WHAT YOU HAVE TO DO:
When you reach the line in the data below that contains "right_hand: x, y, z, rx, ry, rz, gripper", please start repeating lines exactly, and stop after the line that contains "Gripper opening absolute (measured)", repeating nothing else.

/---

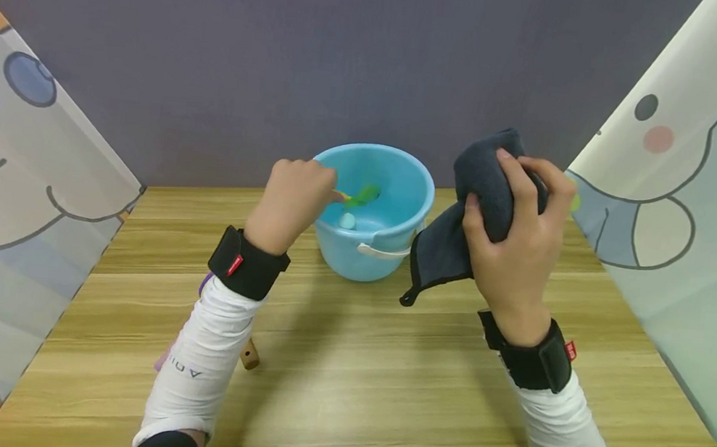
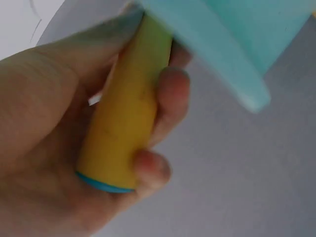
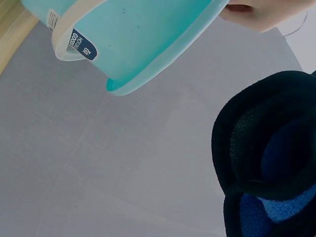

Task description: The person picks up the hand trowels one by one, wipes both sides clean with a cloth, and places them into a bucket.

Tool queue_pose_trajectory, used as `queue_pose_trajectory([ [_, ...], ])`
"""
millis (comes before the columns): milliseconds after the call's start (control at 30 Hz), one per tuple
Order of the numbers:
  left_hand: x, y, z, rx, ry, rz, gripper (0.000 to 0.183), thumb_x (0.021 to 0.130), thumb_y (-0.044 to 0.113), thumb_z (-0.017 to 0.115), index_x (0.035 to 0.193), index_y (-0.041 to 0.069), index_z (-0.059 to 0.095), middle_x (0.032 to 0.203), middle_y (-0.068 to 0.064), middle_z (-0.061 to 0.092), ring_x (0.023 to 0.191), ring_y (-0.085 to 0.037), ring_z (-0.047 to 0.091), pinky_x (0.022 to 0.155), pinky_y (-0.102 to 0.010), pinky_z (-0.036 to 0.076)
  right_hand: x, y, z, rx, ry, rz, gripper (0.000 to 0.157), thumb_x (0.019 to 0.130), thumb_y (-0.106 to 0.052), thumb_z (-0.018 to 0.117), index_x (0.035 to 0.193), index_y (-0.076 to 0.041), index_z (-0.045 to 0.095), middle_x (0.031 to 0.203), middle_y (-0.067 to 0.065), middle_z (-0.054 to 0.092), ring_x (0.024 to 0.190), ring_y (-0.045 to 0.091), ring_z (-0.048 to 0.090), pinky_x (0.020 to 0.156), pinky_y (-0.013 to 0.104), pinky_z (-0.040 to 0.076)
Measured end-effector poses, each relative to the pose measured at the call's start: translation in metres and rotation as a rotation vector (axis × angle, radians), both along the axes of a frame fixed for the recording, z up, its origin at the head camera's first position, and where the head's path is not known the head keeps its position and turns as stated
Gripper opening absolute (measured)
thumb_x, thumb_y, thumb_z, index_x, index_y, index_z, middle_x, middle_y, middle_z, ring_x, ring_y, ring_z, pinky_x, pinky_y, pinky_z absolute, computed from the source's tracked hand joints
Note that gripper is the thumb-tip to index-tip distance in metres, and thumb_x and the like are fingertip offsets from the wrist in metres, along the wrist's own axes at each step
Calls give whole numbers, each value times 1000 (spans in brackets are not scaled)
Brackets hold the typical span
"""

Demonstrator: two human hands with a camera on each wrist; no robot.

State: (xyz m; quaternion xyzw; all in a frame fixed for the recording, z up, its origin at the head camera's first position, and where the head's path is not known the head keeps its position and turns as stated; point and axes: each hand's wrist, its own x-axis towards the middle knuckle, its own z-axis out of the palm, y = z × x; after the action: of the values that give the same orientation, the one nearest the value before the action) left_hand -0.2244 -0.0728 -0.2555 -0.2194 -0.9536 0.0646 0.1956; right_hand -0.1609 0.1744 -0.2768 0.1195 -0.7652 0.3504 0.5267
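A light blue bucket (image 1: 360, 256) with a white handle stands at the back middle of the table. Over its left rim, my left hand (image 1: 291, 202) grips a yellow handle (image 2: 121, 108) with a blue end. Inside the bucket's opening shows the tool's green head (image 1: 366, 195); its exact kind cannot be told. A small pale round thing (image 1: 348, 221) lies within the bucket. To the right of the bucket, my right hand (image 1: 521, 233) holds a bunched dark grey cloth (image 1: 448, 240) in the air. One black-edged corner with a loop hangs down, and blue fabric shows in its folds in the right wrist view.
Partly behind my left sleeve lie a wooden handle end (image 1: 249, 354) and something purple (image 1: 205, 282) on the wood-grain table (image 1: 368, 385). A grey panel (image 1: 270, 61) rises at the back, with cartoon-printed panels (image 1: 4, 164) on both sides.
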Motion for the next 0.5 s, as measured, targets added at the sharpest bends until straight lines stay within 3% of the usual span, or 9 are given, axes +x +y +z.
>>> queue_pose_trajectory([
  [133, -15, 11, -10, 33, -58, -57, 65, 69, 30, 83, 53, 18, 20, 62, 3, 19, 57, -13, 21, 46, -27, 16, 1, -1, 0, 2, -1, 2, 46, 83, -27, 65, 126, -10, 63, 124, 31, 51, 114, 37, 51, 89, 59, 46],
  [200, -21, 14, -15, 58, -91, -100, 64, 74, 14, 78, 55, 19, 17, 63, 3, 18, 58, -13, 18, 48, -26, 15, 0, -2, -1, 7, -3, 2, 46, 83, -27, 65, 126, -11, 63, 124, 30, 52, 114, 36, 51, 89, 59, 46],
  [300, -25, 17, -21, 98, -167, -128, 53, 73, -4, 65, 54, 18, 21, 61, 2, 20, 58, -13, 19, 50, -26, 15, 0, -3, -3, 20, -6, 4, 46, 83, -28, 65, 126, -11, 63, 125, 30, 52, 115, 36, 50, 88, 59, 46],
  [367, -26, 16, -23, 118, -227, -127, 46, 78, -4, 61, 52, 18, 29, 59, 2, 25, 57, -13, 23, 49, -26, 18, -1, -3, -3, 27, -10, 3, 47, 83, -29, 64, 126, -11, 63, 125, 29, 52, 115, 36, 50, 88, 58, 46],
  [500, -27, 16, -22, 141, -348, -116, 43, 94, 23, 61, 56, 16, 40, 60, 1, 31, 57, -14, 33, 52, -27, 27, -1, -3, -4, 40, -16, 2, 47, 84, -29, 64, 127, -12, 63, 125, 29, 53, 114, 35, 51, 87, 58, 47],
])
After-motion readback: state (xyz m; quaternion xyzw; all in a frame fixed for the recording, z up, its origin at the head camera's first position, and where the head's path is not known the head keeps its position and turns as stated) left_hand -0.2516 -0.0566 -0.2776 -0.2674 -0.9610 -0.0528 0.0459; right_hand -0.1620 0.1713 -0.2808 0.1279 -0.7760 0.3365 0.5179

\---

THE COMPLETED TASK:
  right_hand: x, y, z, rx, ry, rz, gripper (0.000 to 0.157), thumb_x (0.019 to 0.130), thumb_y (-0.106 to 0.052), thumb_z (-0.018 to 0.117), index_x (0.035 to 0.193), index_y (-0.076 to 0.041), index_z (-0.045 to 0.095), middle_x (0.031 to 0.203), middle_y (-0.067 to 0.065), middle_z (-0.054 to 0.092), ring_x (0.024 to 0.190), ring_y (-0.045 to 0.091), ring_z (-0.048 to 0.090), pinky_x (0.020 to 0.156), pinky_y (-0.013 to 0.104), pinky_z (-0.040 to 0.076)
Measured end-effector poses, each relative to the pose measured at the call's start: translation in metres and rotation as a rotation vector (axis × angle, radians), both along the axes of a frame fixed for the recording, z up, its origin at the head camera's first position, and where the head's path is not known the head keeps its position and turns as stated
Gripper opening absolute (measured)

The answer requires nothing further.